Compared with the non-complex population, patients in the complex PCI category experienced significantly higher rates of major adverse cardiac events (MACE), as well as of coronary thrombotic events, myocardial infarction (MI), and stent thrombosis. Patients with higher numbers of complex PCI characteristics experienced higher MACE rates; among these characteristics, bifurcation PCI with two stents was most strongly associated with increased ischemic risk.
In the complex PCI group, long-term DAPT showed a significant reduction in MACE (adjusted hazard ratio [HR], 0.56; 95% confidence interval [CI], 0.35-0.89) that was not evident in the non-complex PCI group (adjusted HR, 1.01; 95% CI, 0.75-1.35; P for interaction = 0.01). Furthermore, the magnitude of this benefit increased with the number of high-risk procedural features.

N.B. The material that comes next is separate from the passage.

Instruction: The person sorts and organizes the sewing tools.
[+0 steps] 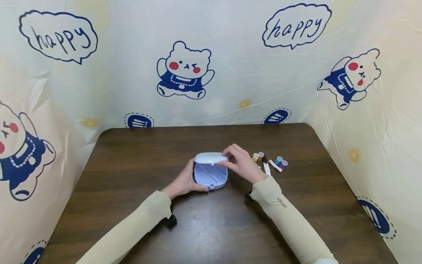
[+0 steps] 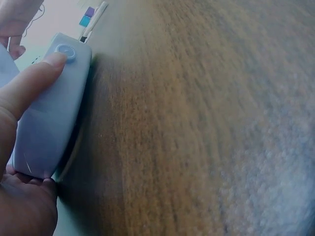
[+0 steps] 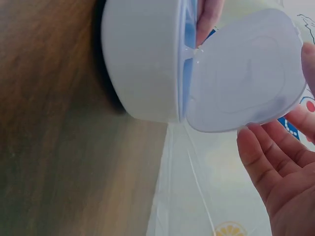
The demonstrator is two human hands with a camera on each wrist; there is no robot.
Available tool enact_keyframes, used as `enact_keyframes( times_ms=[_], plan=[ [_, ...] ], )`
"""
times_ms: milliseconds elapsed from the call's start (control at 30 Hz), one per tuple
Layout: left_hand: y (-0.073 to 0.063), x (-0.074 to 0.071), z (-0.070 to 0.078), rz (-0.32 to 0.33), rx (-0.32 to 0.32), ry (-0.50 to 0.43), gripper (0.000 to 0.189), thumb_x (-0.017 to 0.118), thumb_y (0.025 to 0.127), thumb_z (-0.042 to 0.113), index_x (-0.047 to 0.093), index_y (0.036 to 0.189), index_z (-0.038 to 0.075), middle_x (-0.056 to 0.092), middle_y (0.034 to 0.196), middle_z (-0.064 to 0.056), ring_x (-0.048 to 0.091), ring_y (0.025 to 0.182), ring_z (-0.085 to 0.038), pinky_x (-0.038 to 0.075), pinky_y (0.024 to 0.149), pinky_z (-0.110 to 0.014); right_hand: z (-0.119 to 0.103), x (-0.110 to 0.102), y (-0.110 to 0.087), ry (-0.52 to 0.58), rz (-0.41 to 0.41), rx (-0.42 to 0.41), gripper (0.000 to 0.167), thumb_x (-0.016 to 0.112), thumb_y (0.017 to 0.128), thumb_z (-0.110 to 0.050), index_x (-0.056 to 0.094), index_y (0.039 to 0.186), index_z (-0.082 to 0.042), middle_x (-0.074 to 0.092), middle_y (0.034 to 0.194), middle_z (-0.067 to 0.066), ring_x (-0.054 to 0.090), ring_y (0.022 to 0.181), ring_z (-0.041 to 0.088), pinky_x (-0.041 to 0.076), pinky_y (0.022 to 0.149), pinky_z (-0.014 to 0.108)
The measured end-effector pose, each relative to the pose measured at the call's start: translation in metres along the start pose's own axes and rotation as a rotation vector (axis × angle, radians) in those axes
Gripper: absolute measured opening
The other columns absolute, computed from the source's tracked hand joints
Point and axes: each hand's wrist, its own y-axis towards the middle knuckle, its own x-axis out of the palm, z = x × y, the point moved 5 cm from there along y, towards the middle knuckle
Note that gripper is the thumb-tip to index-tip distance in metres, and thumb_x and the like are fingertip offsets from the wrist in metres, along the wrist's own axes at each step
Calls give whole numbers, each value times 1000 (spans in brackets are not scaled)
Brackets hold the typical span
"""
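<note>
A small pale lavender sewing case (image 1: 211, 176) with a divided inside sits on the table, its hinged lid (image 1: 208, 158) raised. Around the case's left side my left hand (image 1: 185, 181) holds on, fingers at the far side and thumb in front. The left wrist view shows that thumb touching the round front button (image 2: 66, 51). My right hand (image 1: 242, 163) pinches the right edge of the lid. In the right wrist view, the translucent lid (image 3: 246, 73) stands up from the white case body (image 3: 142, 59), with fingertips along its rim.
Right of the case lie several thread spools (image 1: 278, 160), a slim white stick-like item (image 1: 275, 166) and a black-and-white tool (image 1: 266, 167). The brown wooden table (image 1: 148, 146) meets printed cloth walls (image 1: 230, 73) at the back and sides.
</note>
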Motion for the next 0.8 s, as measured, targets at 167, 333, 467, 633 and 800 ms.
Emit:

As expected, the risk for significant bleeding was higher in the long-term DAPT group, regardless of PCI complexity.
The authors concluded that DAPT for ≥ 1 year carried a significant benefit in terms of risk of cardiac ischemic events, compared with three or six months of DAPT, specifically in patients who underwent complex PCI. The perceived benefits of longer-term DAPT were greater as the degree of procedural complexity increased.
COMMENTARY
Much of the discussion of DAPT in the past year has focused on the safety of shorter duration of therapy with newer DES platforms. Identifying patients who will benefit from longer-term treatment has been limited to tools such as the DAPT score, which uses patient age, diabetes status, recent smoking history, PCI or MI history, presence of chronic heart failure or reduced ejection fraction, and index procedural characteristics, including MI at presentation, vein-graft PCI, and stent diameter. Overall, these are relatively blunt instruments and ignore most of the characteristics of the procedure itself.
Here, the authors convincingly identified PCI procedural complexity as a predictor of both downstream adverse events and of concrete benefit to long-term DAPT. This validates a strategy that many interventionalists have followed instinctively for some time, identifying a population for whom the risk-benefit ratio favors longer-duration antiplatelet therapy.
These anatomic and procedural characteristics provide a better surrogate for identifying risk compared with clinical factors such as age and diabetes and temper the enthusiasm for across-the-board shorter durations of therapy with concrete data. Most of all, this study demonstrates the need to fully understand a patient’s stent anatomy before making recommendations regarding duration of therapy.
A new study shows that increased percutaneous coronary intervention procedural complexity helps risk stratify patients and correlates with the benefit of longer-term dual antiplatelet therapy.